> **Task to complete**: Word for word, restate each entry that appears below.

Entries taken from a collection:
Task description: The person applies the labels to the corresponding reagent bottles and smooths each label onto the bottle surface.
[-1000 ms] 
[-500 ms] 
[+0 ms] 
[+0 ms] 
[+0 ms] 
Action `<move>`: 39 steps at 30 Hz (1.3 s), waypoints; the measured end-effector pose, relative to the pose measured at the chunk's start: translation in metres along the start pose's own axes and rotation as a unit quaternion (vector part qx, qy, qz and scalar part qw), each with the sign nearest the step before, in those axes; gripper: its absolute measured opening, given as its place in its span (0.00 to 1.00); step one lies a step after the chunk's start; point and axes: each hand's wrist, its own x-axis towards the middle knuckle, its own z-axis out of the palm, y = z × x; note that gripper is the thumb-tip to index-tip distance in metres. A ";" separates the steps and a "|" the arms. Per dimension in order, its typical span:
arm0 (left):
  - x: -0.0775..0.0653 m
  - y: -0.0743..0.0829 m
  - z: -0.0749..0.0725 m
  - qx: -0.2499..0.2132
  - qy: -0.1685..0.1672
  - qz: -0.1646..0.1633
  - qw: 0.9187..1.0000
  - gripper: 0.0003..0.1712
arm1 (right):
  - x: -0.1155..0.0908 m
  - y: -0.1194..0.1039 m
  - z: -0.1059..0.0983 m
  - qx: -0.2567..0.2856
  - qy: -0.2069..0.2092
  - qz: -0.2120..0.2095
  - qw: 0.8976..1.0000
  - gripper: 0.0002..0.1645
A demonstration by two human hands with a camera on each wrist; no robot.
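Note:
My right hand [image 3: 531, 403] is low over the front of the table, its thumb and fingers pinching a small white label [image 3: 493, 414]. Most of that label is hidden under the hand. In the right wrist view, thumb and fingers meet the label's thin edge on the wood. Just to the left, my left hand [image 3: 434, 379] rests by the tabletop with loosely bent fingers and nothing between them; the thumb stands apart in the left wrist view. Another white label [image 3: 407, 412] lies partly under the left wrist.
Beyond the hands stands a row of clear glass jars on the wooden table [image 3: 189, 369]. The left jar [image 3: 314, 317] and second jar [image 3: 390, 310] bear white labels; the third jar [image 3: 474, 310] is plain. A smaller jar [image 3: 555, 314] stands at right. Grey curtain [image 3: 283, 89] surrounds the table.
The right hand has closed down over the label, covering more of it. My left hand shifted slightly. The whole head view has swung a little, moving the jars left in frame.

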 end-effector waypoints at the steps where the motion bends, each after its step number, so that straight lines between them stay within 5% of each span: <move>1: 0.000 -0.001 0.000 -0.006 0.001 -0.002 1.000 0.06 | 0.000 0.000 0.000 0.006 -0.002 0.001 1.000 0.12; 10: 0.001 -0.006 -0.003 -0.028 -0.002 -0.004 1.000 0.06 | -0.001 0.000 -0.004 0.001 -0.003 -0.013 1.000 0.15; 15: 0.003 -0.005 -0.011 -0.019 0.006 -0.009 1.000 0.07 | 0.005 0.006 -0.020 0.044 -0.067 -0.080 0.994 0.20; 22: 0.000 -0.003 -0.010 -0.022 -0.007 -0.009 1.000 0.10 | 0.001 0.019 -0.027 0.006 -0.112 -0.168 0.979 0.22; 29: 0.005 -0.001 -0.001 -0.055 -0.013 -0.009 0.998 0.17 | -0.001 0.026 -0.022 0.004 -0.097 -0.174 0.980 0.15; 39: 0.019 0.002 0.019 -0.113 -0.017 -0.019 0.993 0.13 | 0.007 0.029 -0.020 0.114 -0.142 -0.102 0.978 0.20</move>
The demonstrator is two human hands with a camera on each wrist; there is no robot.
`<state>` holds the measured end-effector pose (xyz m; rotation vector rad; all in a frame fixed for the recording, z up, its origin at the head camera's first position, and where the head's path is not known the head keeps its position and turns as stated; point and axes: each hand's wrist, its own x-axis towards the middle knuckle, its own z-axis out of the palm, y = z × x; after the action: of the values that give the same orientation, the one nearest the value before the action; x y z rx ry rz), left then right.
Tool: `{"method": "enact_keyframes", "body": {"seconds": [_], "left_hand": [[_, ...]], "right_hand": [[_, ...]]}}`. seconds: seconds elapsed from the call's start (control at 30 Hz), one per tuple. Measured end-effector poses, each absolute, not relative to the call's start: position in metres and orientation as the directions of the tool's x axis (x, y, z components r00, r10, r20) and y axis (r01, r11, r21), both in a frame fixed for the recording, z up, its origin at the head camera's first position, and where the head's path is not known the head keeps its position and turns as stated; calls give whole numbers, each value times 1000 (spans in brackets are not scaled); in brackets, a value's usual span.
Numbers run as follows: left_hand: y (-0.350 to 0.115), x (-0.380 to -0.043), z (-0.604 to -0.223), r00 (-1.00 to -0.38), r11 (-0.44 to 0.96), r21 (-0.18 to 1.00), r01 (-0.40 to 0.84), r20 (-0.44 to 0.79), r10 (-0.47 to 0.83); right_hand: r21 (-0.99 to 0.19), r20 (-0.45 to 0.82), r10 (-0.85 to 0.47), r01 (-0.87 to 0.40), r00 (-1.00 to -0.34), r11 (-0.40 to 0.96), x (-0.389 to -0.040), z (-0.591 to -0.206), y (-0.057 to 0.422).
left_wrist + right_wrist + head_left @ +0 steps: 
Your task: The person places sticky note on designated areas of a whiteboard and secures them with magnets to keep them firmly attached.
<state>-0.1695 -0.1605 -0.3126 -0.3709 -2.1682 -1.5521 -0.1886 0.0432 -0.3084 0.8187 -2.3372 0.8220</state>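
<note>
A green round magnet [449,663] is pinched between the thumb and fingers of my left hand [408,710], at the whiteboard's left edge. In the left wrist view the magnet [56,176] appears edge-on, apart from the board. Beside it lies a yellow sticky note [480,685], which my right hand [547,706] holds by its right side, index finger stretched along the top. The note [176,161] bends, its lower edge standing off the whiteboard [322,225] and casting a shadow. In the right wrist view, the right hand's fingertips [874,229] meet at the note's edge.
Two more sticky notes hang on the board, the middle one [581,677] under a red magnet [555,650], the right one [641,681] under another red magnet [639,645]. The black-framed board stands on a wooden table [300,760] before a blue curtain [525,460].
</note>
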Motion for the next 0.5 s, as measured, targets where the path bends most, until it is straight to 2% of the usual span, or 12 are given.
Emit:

> **Output for this task**:
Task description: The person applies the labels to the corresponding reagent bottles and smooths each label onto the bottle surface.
[-1000 ms] 
[-500 ms] 
[+0 ms] 
[+0 ms] 
[+0 ms] 
Action `<move>`: 39 steps at 30 Hz (1.3 s), waypoints; the measured end-effector pose, relative to the pose measured at the chunk's start: translation in metres along the start pose's own axes and rotation as a unit quaternion (vector part qx, qy, qz and scalar part qw), each with the sign nearest the step before, in those axes; gripper: its absolute measured opening, given as its place in its span (0.00 to 1.00); step one lies a step after the chunk's start; point and axes: each hand's wrist, its own x-axis towards the middle knuckle, its own z-axis out of the palm, y = z × x; note that gripper is the thumb-tip to index-tip distance in metres. A ";" separates the steps and a "|" the arms. Per dimension in order, its typical span:
arm0 (left):
  - x: -0.0775..0.0653 m
  - y: -0.0743..0.0829 m
  - z: -0.0749..0.0725 m
  - qx: -0.2499..0.2132
  - qy: -0.1685..0.1672
  - qz: -0.1646..0.1633
  - qw: 0.9187..1.0000
  - gripper: 0.0003..0.1712
arm1 (right):
  - x: -0.1155..0.0908 m
  - y: -0.1194..0.1039 m
  - z: -0.1059..0.0983 m
  - qx: -0.2567..0.2856
  - qy: -0.2069..0.2092
  - qz: -0.2120..0.2095
  - qw: 0.8976..1.0000
  - gripper: 0.0002..0.1645
A demonstration by two human hands with a camera on each wrist; no robot.
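Note:
My right hand [image 3: 531, 403] is low over the front of the table, its thumb and fingers pinching a small white label [image 3: 493, 414]. Most of that label is hidden under the hand. In the right wrist view, thumb and fingers meet the label's thin edge on the wood. Just to the left, my left hand [image 3: 434, 379] rests by the tabletop with loosely bent fingers and nothing between them; the thumb stands apart in the left wrist view. Another white label [image 3: 407, 412] lies partly under the left wrist.
Beyond the hands stands a row of clear glass jars on the wooden table [image 3: 189, 369]. The left jar [image 3: 314, 317] and second jar [image 3: 390, 310] bear white labels; the third jar [image 3: 474, 310] is plain. A smaller jar [image 3: 555, 314] stands at right. Grey curtain [image 3: 283, 89] surrounds the table.
The right hand has closed down over the label, covering more of it. My left hand shifted slightly. The whole head view has swung a little, moving the jars left in frame.
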
 end-effector waypoints at the steps where the motion bends, each after its step number, so that straight lines between them stay within 5% of each span: <move>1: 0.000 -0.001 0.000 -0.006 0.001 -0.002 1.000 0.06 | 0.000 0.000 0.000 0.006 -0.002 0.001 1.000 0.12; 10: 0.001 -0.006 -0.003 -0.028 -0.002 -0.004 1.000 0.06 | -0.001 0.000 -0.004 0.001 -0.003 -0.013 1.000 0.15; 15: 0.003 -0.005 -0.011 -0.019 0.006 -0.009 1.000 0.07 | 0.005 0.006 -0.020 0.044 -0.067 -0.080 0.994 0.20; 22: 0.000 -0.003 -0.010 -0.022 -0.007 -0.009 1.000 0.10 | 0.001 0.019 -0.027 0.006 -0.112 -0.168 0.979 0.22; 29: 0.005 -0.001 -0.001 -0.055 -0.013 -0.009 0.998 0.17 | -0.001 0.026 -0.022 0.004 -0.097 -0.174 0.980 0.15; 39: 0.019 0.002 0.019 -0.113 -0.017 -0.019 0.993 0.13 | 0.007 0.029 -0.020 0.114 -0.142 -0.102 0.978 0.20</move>
The demonstrator is two human hands with a camera on each wrist; there is no robot.
`<state>` holds the measured end-effector pose (xyz m; rotation vector rad; all in a frame fixed for the recording, z up, its origin at the head camera's first position, and where the head's path is not known the head keeps its position and turns as stated; point and axes: each hand's wrist, its own x-axis towards the middle knuckle, its own z-axis out of the palm, y = z × x; after the action: of the values that give the same orientation, the one nearest the value before the action; x y z rx ry rz), left then right.
Tool: `{"method": "enact_keyframes", "body": {"seconds": [_], "left_hand": [[_, ...]], "right_hand": [[_, ...]]}}`. seconds: seconds elapsed from the call's start (control at 30 Hz), one per tuple. Measured end-effector poses, each absolute, not relative to the call's start: position in metres and orientation as the directions of the tool's x axis (x, y, z components r00, r10, r20) and y axis (r01, r11, r21), both in a frame fixed for the recording, z up, its origin at the head camera's first position, and where the head's path is not known the head keeps its position and turns as stated; calls give whole numbers, each value times 1000 (spans in brackets are not scaled); in brackets, a value's usual span.
Numbers run as follows: left_hand: y (-0.350 to 0.115), x (-0.380 to -0.043), z (-0.604 to -0.223), r00 (-1.00 to -0.38), r11 (-0.44 to 0.96), r21 (-0.18 to 1.00), r01 (-0.40 to 0.84), r20 (-0.44 to 0.79), r10 (-0.47 to 0.83); right_hand: r21 (-0.99 to 0.19), r20 (-0.45 to 0.82), r10 (-0.85 to 0.47), r01 (-0.87 to 0.40), r00 (-1.00 to -0.34), r11 (-0.40 to 0.96), x (-0.389 to -0.040), z (-0.591 to -0.206), y (-0.057 to 0.422).
left_wrist + right_wrist + head_left @ +0 steps: 
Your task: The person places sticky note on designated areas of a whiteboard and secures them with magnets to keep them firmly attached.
<state>-0.1695 -0.1605 -0.3126 -0.3709 -2.1682 -1.5521 -0.1886 0.0432 -0.3084 0.8187 -2.3372 0.8220</state>
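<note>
A green round magnet [449,663] is pinched between the thumb and fingers of my left hand [408,710], at the whiteboard's left edge. In the left wrist view the magnet [56,176] appears edge-on, apart from the board. Beside it lies a yellow sticky note [480,685], which my right hand [547,706] holds by its right side, index finger stretched along the top. The note [176,161] bends, its lower edge standing off the whiteboard [322,225] and casting a shadow. In the right wrist view, the right hand's fingertips [874,229] meet at the note's edge.
Two more sticky notes hang on the board, the middle one [581,677] under a red magnet [555,650], the right one [641,681] under another red magnet [639,645]. The black-framed board stands on a wooden table [300,760] before a blue curtain [525,460].
</note>
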Motion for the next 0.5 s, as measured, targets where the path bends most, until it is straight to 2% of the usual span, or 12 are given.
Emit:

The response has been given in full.